WHAT IS NEEDED: From the listing below, reproduce word for word the part that opens with the line containing "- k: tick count" and closes with the line containing "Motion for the"; reproduce nothing else.

INFORMATION PROVIDED:
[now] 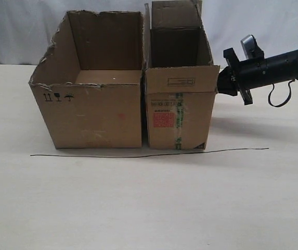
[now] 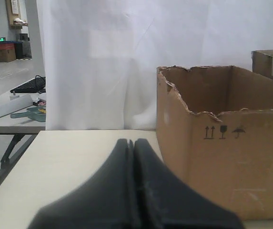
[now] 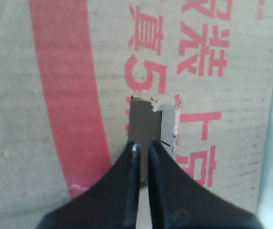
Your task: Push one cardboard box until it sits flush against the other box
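The narrow cardboard box [image 1: 177, 112], with its red sticker and green tape, stands right of the wider torn-rimmed other box [image 1: 94, 112]; only a thin dark slit shows between them. My right gripper [image 1: 222, 83] reaches in from the right against the narrow box's side, its tips hidden behind a flap. In the right wrist view the gripper [image 3: 142, 145] is shut, pressed to that side [image 3: 41, 95] beside the red stripe [image 3: 67, 95] and below a torn hole [image 3: 148, 121]. The left gripper [image 2: 130, 141] is shut, empty, apart from the other box [image 2: 222, 162].
A thin black line [image 1: 138, 154] lies on the pale table [image 1: 149, 208] along the front of both boxes. A white curtain [image 1: 24, 26] hangs behind. The left wrist view shows a side table with a keyboard [image 2: 26, 85] off the table's edge.
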You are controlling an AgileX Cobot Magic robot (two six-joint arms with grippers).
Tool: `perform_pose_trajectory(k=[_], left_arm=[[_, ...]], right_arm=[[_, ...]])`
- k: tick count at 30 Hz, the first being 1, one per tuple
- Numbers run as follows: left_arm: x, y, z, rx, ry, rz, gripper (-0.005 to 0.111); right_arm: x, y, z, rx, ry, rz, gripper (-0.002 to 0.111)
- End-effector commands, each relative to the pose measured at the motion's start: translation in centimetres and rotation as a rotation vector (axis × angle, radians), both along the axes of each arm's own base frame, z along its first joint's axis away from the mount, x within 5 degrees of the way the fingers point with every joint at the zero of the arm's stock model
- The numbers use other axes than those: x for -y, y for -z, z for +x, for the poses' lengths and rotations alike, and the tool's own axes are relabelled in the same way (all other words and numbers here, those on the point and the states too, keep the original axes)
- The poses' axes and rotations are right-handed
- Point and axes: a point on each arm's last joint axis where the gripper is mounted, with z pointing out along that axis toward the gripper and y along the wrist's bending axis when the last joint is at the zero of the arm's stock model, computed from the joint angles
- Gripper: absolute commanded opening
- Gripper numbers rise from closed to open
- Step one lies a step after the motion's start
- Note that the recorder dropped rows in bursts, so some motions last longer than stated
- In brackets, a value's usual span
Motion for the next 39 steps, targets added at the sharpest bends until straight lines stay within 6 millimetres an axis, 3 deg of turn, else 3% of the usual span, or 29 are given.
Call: perform_pose_trajectory(k=[1,5,11,15,19,24,29,34,39], left_arm=[[0.0,0.0,0.0,0.011,-0.001,-0.004,0.000],[0.0,0.0,0.0,0.011,-0.001,-0.004,0.000],[0.0,0.0,0.0,0.011,-0.001,-0.004,0.000],[0.0,-0.1,0.0,0.014,-0.001,-0.002,0.000],[0.0,0.0,0.0,0.012,-0.001,-0.003,0.000],[0.0,0.0,0.0,0.012,-0.001,-0.003,0.000],[0.0,0.0,0.0,0.012,-0.001,-0.003,0.000],[0.0,0.0,0.0,0.012,-0.001,-0.003,0.000],[0.0,0.0,0.0,0.012,-0.001,-0.003,0.000]], right_arm=[[1.0,-0.8,0.1,0.018,0.026,0.008,0.005],[3.5,-3.5,-0.1,0.089,0.057,-0.085,0.005],[7.5,-10.0,-2.5,0.255,0.165,-0.303,0.005],[8.5,-14.3,-6.0,0.426,0.319,-0.402,0.005],[8.4,-16.6,-10.5,0.599,0.494,-0.491,0.005],[7.0,-16.7,-16.9,0.759,0.743,-0.545,0.005],[4.9,-15.7,-21.3,0.813,0.595,-0.529,0.005],[3.5,-15.3,-23.9,0.794,0.457,-0.423,0.005],[3.2,-15.8,-24.7,0.811,0.429,-0.392,0.005]])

WRITTEN SOLUTION:
- k: tick count at 30 Hz, the first being 1, one per tuple
- Numbers run as follows: left_arm: x, y, z, rx, ry, rz, gripper (-0.005 to 0.111); right_arm: x, y, z, rx, ry, rz, gripper (-0.002 to 0.111)
- End-effector commands, each relative to the pose measured at the motion's start: translation in centimetres and rotation as a rotation vector (axis × angle, radians), both along the axes of each arm's own base frame, z along its first joint's axis away from the mount, x within 5 degrees of the way the fingers point with every joint at the zero of the arm's stock model
- The numbers use other axes than those: x for -y, y for -z, z for +x, for the poses' lengths and rotations alike, and the tool's own axes are relabelled in the same way (all other words and numbers here, those on the point and the states too, keep the original axes)
- The poses' axes and rotations are right-handed
- Point and axes: a point on each arm's last joint axis where the gripper is mounted, with z pointing out along that axis toward the gripper and y along the wrist's bending axis when the last joint is at the zero of the arm's stock model, computed from the joint angles
- Gripper: absolute commanded opening
- Gripper numbers rise from closed to open
- Step one lies a step after the motion's start
- Note that the recorder dropped rows in bursts, so some motions last longer than stated
- In brackets, a value's usual span
Motion for the next 39 steps, targets added at the sharpest bends until straight lines stay within 6 millimetres an axis, 3 deg of turn, else 3% of the usual span, or 29 are given.

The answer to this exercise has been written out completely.